La caída de Hosni Mubarak en Egipto rompió el prejuicio absurdo de creer que los países árabes están condenados de por vida a vivir asfixiados bajo una dictadura que, además de imponer un régimen represivo, los expuso a la pobreza y la desigualdad, mientras que las altas esferas del poder convivían con la corrupción y la riqueza desmedida.
Las manifestaciones no sólo fueron fiel reflejo del hartazgo político, sino un justo reclamo de sus derechos sociales y económicos. No olvidemos que millones de egipcios viven con menos de dos dólares diarios y otros en condiciones de trabajo deplorables.
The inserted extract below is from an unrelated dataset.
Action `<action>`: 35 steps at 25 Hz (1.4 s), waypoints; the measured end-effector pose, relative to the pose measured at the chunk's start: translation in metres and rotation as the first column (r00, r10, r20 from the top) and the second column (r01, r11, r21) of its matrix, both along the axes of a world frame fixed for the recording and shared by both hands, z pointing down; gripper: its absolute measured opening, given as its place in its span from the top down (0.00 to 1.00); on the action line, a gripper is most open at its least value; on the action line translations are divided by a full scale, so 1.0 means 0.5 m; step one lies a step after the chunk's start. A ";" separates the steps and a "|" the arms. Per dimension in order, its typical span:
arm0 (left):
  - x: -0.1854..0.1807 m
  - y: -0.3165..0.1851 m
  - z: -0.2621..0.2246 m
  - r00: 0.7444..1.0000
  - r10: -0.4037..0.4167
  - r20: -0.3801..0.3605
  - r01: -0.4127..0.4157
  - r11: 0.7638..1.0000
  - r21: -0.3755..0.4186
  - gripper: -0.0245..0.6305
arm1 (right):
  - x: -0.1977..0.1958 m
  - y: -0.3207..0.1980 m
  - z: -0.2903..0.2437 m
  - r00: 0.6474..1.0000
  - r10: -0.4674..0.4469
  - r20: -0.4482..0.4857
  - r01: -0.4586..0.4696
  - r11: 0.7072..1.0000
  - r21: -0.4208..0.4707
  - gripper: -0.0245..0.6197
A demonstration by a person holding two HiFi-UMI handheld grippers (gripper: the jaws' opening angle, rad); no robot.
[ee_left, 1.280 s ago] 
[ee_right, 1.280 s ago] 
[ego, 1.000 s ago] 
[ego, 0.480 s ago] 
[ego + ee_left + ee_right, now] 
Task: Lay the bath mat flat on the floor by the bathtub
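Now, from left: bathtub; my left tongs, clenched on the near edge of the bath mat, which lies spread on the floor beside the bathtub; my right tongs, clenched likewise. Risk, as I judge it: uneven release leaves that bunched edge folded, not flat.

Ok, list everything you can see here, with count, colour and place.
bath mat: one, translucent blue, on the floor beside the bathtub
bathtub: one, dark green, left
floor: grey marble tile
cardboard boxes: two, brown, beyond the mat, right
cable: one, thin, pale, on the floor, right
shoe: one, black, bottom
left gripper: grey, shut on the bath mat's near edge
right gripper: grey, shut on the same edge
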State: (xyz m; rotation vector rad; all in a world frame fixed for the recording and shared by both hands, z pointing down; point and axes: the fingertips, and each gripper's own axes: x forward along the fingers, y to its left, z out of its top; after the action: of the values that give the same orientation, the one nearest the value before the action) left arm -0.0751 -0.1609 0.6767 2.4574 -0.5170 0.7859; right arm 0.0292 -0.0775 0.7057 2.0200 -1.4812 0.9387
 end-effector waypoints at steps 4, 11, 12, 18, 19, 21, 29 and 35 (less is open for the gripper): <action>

Lo saludable de esta gesta histórica es que fue protagonizada por jóvenes entre 20 y 30 años de edad, que forman la mitad de la población egipcia y se valieron de las redes sociales como Facebook y Twitter, blogs y celulares para convocar reuniones, marchas y difundir la protesta en defensa de dos valores primordiales de las sociedades modernas: la democracia y la libertad de expresión. Es una muestra que la tecnología y la globalización pueden estar al servicio del hombre para hacer valer sus derechos fundamentales.
El corazón de la revuelta estuvo compuesto por convicciones democráticas que clamaron por libertad, justicia social y una mejor calidad de vida. Por eso, la lucha contra el autoritarismo es un común denominador en las demandas ciudadanas de los países árabes, que se expande como un efecto dominó, y lo que sucedió con Túnez y Egipto, se puede repetir más tarde en otros países de la región.
La clave del futuro subyace en las estrategias que las fuerzas armadas egipcias usen para convocar a la oposición y sociedad civil en aras de una transición transparente que garantice una representatividad democrática. Los militares deberán actuar con prudencia para que después de esta transición el pueblo egipcio se sitúe en un equilibro político que no permita un autoritarismo laico ni un islamismo radical.
No significa que Egipto no tenga otra salida que caer en el dominio de los islamistas ni que la oposición liberal no haga nada por impedirlo. Los demócratas deben aliarse con grupos que le inyecten fuerza política. El ejército egipcio tiene la gran responsabilidad de no permitir que el autoritarismo se prolongue ni ser muy permisivo con el islamismo. Debe orientar sus estrategias a apoyar a quienes buscan una reforma libre, justa, pacífica y democrática.
Es una buena señal que el Ejército egipcio haya decidido suspender la Constitución y disolver las dos cámaras del Parlamento. Pero aún falta poner fin a la ley de emergencia, formar un gobierno de base amplia y que se redacte una nueva Constitución. Las elecciones presidenciales y legislativas previstas para septiembre deberán garantizar transparencia y representatividad.
Las demandas de la población egipcia tendrán sentido si se plasma una transición política que construya las bases para que ese futuro sea mejor que el pasado vergonzoso que les tocó vivir. Lo que debe primar es la defensa de las libertades individuales y unas elecciones libres, donde el pueblo pueda elegir sin coacciones.
Mohamed Aboulazm, blogger egipcio y defensor de los derechos humanos, me dijo, en una entrevista por twitter, que el pueblo egipcio tiene una enorme esperanza en sus jóvenes: “Tenemos que involucrarlos entre las autoridades para renovar la sangre política, ellos son la columna vertebral de la nación”.
Los jóvenes que hoy dan un giro a la política egipcia representan una generación que creció en un entorno hostil que limitaba su libertad, pero supo usar los medios de comunicación a su favor para hacer valer sus demandas, pues no quieren que los niños egipcios hereden una nación con derechos mutilados.
La lucha contra el terrorismo y el respeto a la libertad se convierten así en indicadores claves para descubrir las intenciones de quienes aspiran a tomar el poder en Egipto. Aunque la libertad se impuso al autoritarismo, debemos seguir atentos para defenderla con medios democráticos y pacíficos.